Miriam could see all the other Unspeakables' heads rise at this. "Yes. From this moment on I would like monthly and yearly progress reports, which are to be permanently archived."

"May I ask what brought this to mind?" another Unspeakable, Jade something, spoke up.

Miriam hesitated. "Yes. For all our breakthroughs, we are actually remarkably behind the times, and I would like to change that."

The others started muttering among themselves at this, and Miriam could hear snatches of their conversation: "...behind the times?" "Upstart. How dare she just..." "What does she think she's..."

Mirium abruptly raised her hand for silence. "All the other departments have already instigated this, and I also believe that reports would be most helpful for our own records, even if no one outside our department sees them."

"We already have records," retorted Jade, narrowing his eyes. "They are in the archives if you cared to look at them." His tone implied that she ought to have done her research.

"I should not have to go digging through the archives when I want to know how my department is doing, Patil," she said, thankfully remembering his last name. Using his first would of course have been overly familiar. "Just because the information is there doesn't necessarily mean it's accessible or in chronological order. What I need is a progress report, a summary of what you have accomplished in a given month or year."

Jade Patil reluctantly nodded, apparently seeing what she was getting at, as did most of the others.

"Right, that's settled." she said. "Winkworth, I suppose your team has been doing well?"

"We've synthesized the virus that causes vampirism, and are now working on an experimental vaccine," Trevor Winkworth replied. "With your permission we would like to collaborate with St. Mungo's."

"Permission granted, and I would like the details later."

Trevor nodded.

"Whitehorn?"

"We're working on trying to see if we can unlock squibs' magic," he told her. "Magic is genetic, of course, and we think that once we can check for in utero magic, we could do something, like modify the baby to have an active rather than a recessive gene. That said, it would be better if witches and wizards would stop inbreeding, which would just solve all of our problems in one go."

Being pureblood, Miriam knew exactly what he was talking about, as her little brother had been a squib. Thank Merlin the French branch of the family didn't kill their squibs! "I see. Anything else?"

"Well, we've been genetically modifying some magical animals; I'll give you the details later. We've also found that it's approximately sixty-four times as likely for a muggleborn to actually be distantly related to a wizarding family than to be a genuine anomaly, so we are working on a ritual that can remove or transfer magic."
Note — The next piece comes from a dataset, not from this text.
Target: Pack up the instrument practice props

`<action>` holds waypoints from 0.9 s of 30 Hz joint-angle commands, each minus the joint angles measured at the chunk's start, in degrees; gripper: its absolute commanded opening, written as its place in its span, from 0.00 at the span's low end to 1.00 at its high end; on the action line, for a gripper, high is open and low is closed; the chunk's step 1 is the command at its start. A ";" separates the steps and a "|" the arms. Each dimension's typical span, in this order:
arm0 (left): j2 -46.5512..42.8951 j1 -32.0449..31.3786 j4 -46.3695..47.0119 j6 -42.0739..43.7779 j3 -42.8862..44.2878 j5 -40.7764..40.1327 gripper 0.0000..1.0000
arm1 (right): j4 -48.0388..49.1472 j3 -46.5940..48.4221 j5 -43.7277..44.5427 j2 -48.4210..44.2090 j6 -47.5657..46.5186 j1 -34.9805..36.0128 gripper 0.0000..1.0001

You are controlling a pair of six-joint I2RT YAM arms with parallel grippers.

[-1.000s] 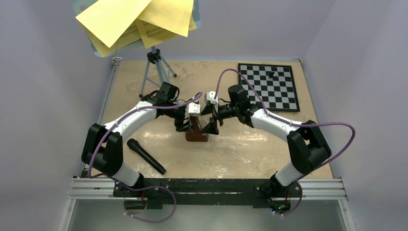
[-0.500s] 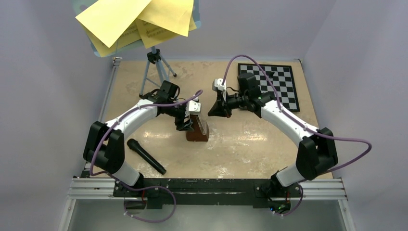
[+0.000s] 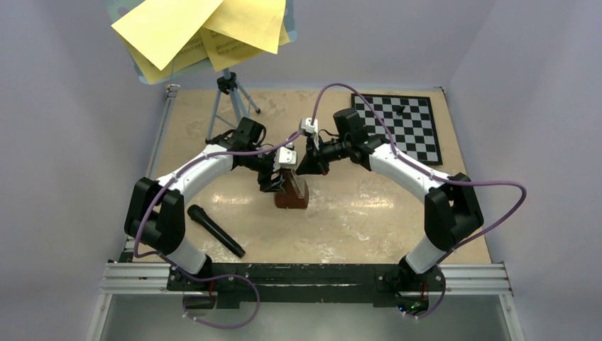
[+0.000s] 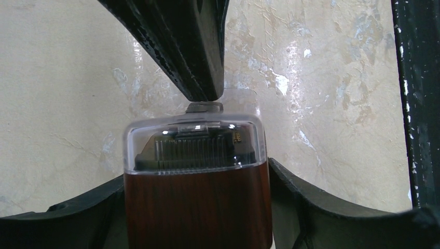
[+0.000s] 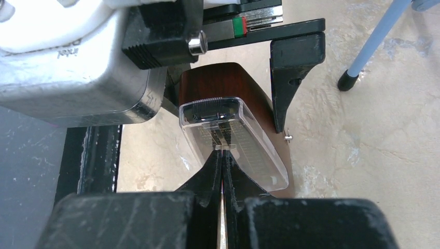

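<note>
The brown pyramid-shaped metronome (image 3: 291, 192) stands upright at the table's middle, its clear front cover (image 5: 233, 145) facing the right arm. My left gripper (image 3: 279, 182) is shut on its wooden body (image 4: 197, 207), one finger on each side. My right gripper (image 3: 307, 168) is shut, its joined tips (image 5: 223, 153) resting against a small tab on the clear cover; whether they pinch it I cannot tell. Those same right fingers (image 4: 200, 67) come down onto the metronome's top in the left wrist view. Yellow sheet-music pages (image 3: 192, 28) lie on the light-blue music stand (image 3: 228, 99) at the back left.
A black microphone (image 3: 215, 229) lies near the left arm's base. The black-and-white chessboard (image 3: 397, 128) sits at the back right with a dark piece (image 3: 402, 110) on it. One stand leg (image 5: 373, 44) reaches down close behind the metronome.
My right gripper went from open beside the metronome to shut, drew back toward the chessboard, then returned to the metronome's top. The left gripper kept its hold.
</note>
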 commanded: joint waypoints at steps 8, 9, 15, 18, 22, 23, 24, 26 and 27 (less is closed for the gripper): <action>0.36 -0.26 4.33 0.40 -0.92 -3.26 0.00 | -6.62 1.08 0.47 -5.56 -2.70 -4.55 0.00; 0.19 -0.25 4.24 0.42 -0.86 -3.14 0.00 | -8.33 1.35 0.47 -6.08 -3.82 -5.19 0.00; -0.26 -0.25 6.84 -3.28 -1.29 -4.67 0.53 | -15.07 4.77 1.60 -5.45 -2.69 -7.89 0.00; -1.53 -0.18 9.85 -6.83 -2.42 -7.87 0.99 | -14.32 5.10 3.54 -5.55 -1.43 -8.17 0.00; -5.03 0.14 9.90 -6.65 -4.26 -8.26 0.99 | -12.07 5.37 5.62 -5.59 0.52 -8.15 0.00; -6.07 0.22 9.24 -6.55 -4.53 -8.52 0.99 | -11.72 5.62 6.42 -5.07 1.46 -8.22 0.00; -7.43 0.58 8.53 -6.63 -4.76 -9.06 0.99 | -11.56 6.08 6.98 -4.31 2.23 -8.16 0.00; -9.64 2.01 7.10 -7.65 -5.29 -10.81 0.99 | -11.53 7.27 9.33 -2.58 3.25 -8.15 0.00; -10.99 3.16 6.50 -8.08 -5.70 -11.13 0.99 | -10.84 7.80 10.53 -1.54 3.84 -8.16 0.00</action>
Miriam winced. There could be no good uses for that, unless perhaps it could be used to transfer magic to someone who had lost it through severe magical exhaustion or a magical accident. "I want the details of that magic removal ritual to be code Ω," she told them, and several pairs of eyes widened around the staffroom. Code Ω meant that a spell, ritual or potion was top secret even among the Unspeakables: the files that mentioned it would all be classified and the entire thing would be put under a _Fidelius_ modified for information with the Head as Secret Keeper, while the Head herself would have to vow never to reveal it to anyone unless the circumstances forced her to, and never reveal it to someone who himself had vowed to keep it a secret and never use it for evil. "I also want you to start working on a ritual that can reverse the other, or that can give a magicless person magic."

"Yes Ma'am," Whitehorn replied, seeming to grasp the problems that could arise.

"Very well. Giltner?'

The Potions specialist raised her head. "We've been collaborating with Tiresias and Indira's team working on a potion to allow an ordinary wizard to speak parseltongue, modified from a translation potion, and we've also been modifying a tumor removal potion to be a male abortion potion for those whose partners got them pregnant without their consent. We have s few more lesser projects that are mostly just brainstorming at the moment."

"Excellent job. Greely?"

"We're working on making matching rings that allow the wearers to communicate mind-to-mind, and we're collaborating with Giltner's team on a liquid form of the _imperious_ , but there has been no progress so far and the test subject had to be sent to St. Mungo's," the mind magic specialist told her. Miriam's eyes narrowed.

"Speaking of test subjects, was he or she willing?"

The way Greely avoided her eyes made her think that that was not the case.

"I will be speaking to you about that later. Anything else?"

"We've been collaborating with Whitehorn's team trying to map the genome of natural empaths, zopaths, and telepaths," he offered.

"Right. I'll want more details later." Damn, this was going to take a long time. "Webber?"

"I'll send you the list of spells we came up with and their arithmantic calculations later; there are too many to talk about now. I would like to ask about patenting some of the safer ones, though..."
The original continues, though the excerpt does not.